[[ MATERIAL PROVIDED open ]]

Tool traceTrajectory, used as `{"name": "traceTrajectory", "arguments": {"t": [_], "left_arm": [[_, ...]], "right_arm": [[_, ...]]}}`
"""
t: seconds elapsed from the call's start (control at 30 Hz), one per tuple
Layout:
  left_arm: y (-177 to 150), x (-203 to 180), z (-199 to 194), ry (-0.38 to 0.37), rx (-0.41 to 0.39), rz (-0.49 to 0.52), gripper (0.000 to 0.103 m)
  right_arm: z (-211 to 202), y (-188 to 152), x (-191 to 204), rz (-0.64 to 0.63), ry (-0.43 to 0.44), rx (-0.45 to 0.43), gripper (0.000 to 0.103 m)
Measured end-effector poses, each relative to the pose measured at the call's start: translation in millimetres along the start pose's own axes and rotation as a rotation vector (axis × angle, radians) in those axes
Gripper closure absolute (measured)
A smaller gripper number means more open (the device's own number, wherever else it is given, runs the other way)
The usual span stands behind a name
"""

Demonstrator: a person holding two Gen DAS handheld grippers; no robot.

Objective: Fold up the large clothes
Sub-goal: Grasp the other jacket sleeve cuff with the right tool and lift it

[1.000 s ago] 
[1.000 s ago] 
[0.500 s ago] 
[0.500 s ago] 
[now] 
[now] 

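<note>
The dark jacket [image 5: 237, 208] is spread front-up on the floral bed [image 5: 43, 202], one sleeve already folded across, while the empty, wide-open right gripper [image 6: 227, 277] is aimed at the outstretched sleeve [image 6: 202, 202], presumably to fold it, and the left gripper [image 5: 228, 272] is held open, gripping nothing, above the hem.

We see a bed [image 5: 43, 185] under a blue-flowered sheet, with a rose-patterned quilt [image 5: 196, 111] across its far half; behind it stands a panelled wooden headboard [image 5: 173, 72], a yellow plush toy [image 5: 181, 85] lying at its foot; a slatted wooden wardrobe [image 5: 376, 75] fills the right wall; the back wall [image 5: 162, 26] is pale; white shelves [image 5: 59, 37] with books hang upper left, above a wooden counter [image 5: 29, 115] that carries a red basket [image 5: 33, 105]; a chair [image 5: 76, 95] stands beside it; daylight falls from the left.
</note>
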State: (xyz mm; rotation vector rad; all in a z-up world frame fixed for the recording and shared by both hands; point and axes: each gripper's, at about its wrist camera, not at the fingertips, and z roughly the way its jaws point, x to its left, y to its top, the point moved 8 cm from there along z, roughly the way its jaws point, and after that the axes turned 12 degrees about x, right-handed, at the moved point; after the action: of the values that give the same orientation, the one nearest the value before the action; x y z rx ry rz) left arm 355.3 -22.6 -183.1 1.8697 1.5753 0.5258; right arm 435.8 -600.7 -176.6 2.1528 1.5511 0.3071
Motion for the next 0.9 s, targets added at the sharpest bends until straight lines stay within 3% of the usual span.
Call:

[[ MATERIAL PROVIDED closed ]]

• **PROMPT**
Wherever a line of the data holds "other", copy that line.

• **COMPLETED TASK**
A smaller gripper number means more open (the device's own number, wherever else it is given, runs the other way)
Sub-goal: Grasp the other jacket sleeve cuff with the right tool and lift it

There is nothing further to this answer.